■ Assigned task:
Give the number of lines that contain "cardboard" in the listing, and write nothing else.

Given data: Begin

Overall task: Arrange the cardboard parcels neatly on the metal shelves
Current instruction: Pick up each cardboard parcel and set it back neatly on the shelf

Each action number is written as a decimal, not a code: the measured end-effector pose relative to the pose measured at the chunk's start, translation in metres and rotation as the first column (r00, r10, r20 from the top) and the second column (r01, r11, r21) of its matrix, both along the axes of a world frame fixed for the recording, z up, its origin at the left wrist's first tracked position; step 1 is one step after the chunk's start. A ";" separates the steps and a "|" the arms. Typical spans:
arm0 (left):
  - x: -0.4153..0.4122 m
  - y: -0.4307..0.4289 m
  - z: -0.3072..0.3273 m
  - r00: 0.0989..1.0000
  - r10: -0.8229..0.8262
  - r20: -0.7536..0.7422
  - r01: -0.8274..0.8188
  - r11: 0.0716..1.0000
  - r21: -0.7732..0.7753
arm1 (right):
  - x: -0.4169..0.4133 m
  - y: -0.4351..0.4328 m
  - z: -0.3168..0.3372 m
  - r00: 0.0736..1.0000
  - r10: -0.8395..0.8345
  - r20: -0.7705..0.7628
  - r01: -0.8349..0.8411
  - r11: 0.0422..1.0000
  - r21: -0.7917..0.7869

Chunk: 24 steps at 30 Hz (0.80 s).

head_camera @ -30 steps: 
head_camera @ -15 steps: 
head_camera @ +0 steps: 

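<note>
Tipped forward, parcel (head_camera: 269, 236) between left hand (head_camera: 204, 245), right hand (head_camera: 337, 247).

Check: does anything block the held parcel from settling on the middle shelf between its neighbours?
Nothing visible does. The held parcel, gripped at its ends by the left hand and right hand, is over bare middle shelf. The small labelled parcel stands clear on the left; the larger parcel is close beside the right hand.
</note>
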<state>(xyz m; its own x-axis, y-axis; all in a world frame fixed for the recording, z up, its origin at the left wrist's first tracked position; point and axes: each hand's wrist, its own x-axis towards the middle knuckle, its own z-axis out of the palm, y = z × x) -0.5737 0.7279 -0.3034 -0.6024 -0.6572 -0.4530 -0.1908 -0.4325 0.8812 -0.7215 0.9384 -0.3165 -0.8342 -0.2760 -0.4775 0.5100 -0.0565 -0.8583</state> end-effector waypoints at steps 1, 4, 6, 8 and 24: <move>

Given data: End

■ Expected answer:
2